Why Don’t Fad Diets Work?
Many fad diets work until they don’t. What we mean by this is that, as previously mentioned, many people will lose weight, but often once the diet is over, they gain it all back and more. Research indicates that this happens because of the physiological mechanisms that help us conserve energy, which, in the past, helped our ancestors survive.
So, what’s actually going on? Most fad diets restrict calories in some way, whether this is by restricting a food group or indicating that you should only eat during certain times. When we reduce caloric intake below our maintenance calories, we lose weight. However, when reduced significantly, we might face hormonal issues, fatigue, extreme hunger, and even binge eating.
Then, the problem is that once the diet ends, we frequently revert back to our old eating habits. We haven’t actually made any sustainable or long-term lifestyle or habitual change. So, what can you do better this time around?
3 Tips for Healthy Weight Loss
Healthy weight loss and maintenance is entirely possible for everyone. Usually, it comes down to our daily habits and consistency of daily healthy habits.
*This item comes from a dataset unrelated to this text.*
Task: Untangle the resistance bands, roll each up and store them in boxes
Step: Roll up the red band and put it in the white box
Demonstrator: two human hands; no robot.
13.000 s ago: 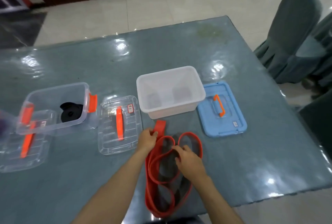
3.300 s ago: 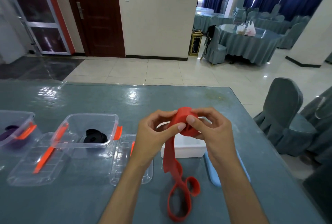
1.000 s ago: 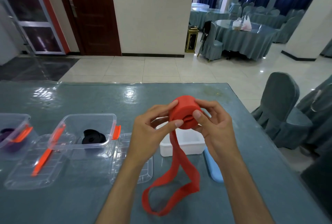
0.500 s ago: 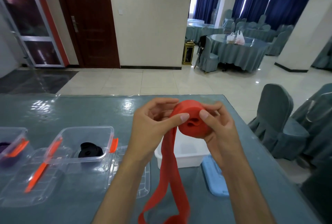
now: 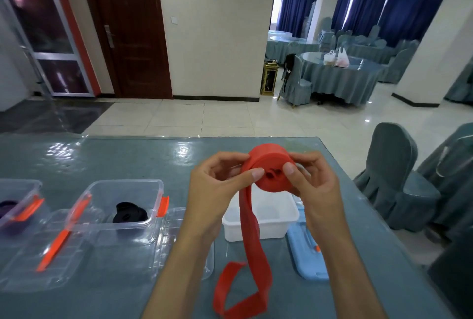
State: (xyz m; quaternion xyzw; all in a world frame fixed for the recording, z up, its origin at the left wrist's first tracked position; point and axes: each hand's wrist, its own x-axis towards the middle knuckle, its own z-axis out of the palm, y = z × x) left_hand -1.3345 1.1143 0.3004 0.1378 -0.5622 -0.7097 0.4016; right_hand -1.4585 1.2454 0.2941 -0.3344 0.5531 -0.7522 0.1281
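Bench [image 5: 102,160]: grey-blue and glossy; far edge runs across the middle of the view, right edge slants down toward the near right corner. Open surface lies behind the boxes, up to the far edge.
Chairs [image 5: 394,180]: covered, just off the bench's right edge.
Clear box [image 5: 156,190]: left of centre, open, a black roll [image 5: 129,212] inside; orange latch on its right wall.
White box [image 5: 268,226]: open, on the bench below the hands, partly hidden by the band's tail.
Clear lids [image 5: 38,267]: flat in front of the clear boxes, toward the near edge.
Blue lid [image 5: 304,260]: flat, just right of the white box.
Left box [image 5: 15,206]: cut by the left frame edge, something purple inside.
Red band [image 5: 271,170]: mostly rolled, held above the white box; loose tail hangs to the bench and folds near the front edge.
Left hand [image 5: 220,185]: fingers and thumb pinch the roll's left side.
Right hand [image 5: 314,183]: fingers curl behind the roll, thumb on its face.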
Here are a few things you can do to pave your way toward better health and a healthy weight.
Tip #1: Move your body more.
Make daily movement a habit. If the gym doesn’t work for you, find something that does. This could mean a dance class or a walk around the block after each meal or on every work break.
Tip #2: Reduce stress.
Research indicates high stress is associated with weight gain. Thus, reducing the stress in your life can help you get your healthy habits on track. Try incorporating daily stress management techniques such as deep breathing, yoga, meditation, sauna, warm baths, cold shower massages, and more.
Tip #3: Focus on incorporating more whole foods.
Instead of excluding food items, let’s strive to bring in more veggies, fruits, eggs, milk, meat, and more which should leave very little room for processed or pre-packaged food items. A great way to do this is by planning your meals ahead of time. This means making a grocery list and cooking all your meals for the week in a few hours, so you have healthy meals and snacks ready to go when you need them. This reduces temptation and helps you stay on track with your nutrition and a balanced diet.
Research even shows how meal planning is linked to better nutritional adherence and increased food variety, which can be great for your gut microbiome and for obtaining all the nutrients your body needs to function at its best.